What you are asked to do:
Scan the records for the string "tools"; copy each line where it occurs.

[Start of section]

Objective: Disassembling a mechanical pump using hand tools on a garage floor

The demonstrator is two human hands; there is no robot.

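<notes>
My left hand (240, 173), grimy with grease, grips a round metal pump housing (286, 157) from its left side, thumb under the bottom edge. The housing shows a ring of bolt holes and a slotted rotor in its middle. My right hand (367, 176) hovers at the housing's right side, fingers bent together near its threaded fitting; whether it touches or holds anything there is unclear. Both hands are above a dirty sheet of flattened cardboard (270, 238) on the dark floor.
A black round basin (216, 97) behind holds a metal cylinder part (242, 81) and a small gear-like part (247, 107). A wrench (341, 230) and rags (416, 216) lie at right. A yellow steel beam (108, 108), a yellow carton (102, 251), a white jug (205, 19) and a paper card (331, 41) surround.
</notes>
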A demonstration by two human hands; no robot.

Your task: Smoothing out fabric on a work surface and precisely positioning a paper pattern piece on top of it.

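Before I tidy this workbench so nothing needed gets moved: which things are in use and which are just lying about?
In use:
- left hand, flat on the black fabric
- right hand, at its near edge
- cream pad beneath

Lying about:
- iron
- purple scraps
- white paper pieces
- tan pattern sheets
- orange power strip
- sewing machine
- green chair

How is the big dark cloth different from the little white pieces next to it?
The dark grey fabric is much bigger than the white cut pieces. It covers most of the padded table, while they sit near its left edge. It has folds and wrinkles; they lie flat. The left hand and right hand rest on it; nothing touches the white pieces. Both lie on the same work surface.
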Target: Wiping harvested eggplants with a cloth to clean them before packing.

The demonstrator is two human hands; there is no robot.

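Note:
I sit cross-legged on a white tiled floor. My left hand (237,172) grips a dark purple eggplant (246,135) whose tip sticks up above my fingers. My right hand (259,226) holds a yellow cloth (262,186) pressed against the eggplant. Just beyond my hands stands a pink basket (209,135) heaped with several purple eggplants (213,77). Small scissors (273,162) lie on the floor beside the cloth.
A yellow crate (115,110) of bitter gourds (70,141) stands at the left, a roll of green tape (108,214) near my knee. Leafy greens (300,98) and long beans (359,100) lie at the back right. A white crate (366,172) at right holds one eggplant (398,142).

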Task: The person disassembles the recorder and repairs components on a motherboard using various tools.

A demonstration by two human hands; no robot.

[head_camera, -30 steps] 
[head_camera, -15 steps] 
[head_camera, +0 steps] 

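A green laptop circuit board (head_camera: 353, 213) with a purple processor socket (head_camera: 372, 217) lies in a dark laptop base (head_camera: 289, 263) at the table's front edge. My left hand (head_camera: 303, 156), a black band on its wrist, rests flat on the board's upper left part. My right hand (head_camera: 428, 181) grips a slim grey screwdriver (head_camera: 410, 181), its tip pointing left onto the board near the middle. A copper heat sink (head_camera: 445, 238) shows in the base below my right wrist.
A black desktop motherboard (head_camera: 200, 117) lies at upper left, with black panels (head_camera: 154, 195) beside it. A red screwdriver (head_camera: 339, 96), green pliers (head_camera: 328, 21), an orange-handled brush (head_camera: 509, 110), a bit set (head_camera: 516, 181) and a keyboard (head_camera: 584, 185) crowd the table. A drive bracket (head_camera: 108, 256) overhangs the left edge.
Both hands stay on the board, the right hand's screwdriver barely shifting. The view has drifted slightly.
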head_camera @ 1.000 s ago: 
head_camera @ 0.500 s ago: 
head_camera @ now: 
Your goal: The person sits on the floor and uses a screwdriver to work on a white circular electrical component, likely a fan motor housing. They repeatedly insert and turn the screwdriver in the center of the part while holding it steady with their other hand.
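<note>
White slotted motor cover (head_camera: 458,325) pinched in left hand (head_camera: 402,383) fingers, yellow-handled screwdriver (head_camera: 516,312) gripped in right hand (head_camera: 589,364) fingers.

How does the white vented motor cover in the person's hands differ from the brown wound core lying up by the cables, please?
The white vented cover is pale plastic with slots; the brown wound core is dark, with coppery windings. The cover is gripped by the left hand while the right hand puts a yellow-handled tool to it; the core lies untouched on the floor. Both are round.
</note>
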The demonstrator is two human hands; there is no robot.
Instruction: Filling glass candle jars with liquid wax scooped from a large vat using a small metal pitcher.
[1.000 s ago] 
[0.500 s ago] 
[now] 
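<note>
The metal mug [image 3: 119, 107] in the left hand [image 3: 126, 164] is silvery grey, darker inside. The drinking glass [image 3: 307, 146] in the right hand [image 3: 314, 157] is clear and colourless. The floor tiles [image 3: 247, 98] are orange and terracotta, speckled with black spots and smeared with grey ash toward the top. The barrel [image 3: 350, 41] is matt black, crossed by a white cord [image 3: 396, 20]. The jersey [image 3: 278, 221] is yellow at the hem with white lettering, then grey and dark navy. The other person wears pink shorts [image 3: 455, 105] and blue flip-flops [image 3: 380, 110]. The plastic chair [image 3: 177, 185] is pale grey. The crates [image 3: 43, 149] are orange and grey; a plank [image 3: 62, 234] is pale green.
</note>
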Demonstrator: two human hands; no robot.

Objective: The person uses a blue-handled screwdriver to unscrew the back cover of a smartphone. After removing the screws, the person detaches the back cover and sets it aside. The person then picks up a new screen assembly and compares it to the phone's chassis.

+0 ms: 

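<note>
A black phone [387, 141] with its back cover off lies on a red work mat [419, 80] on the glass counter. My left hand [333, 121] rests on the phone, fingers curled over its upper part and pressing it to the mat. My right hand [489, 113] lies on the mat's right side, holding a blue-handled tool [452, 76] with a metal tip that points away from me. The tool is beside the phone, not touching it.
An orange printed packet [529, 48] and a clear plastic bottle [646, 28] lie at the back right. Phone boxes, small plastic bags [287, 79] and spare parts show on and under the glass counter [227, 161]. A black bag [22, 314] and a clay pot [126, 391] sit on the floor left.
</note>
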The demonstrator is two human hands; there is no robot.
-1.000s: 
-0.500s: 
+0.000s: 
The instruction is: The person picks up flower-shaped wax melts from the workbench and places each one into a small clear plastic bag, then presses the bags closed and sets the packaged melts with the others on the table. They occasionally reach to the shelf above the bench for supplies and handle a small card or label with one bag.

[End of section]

Written solution:
Objective: Disassembling a mechanical pump using hand tools on a garage floor
Task: The person disassembles the recorder and repairs components on a motherboard using various tools.

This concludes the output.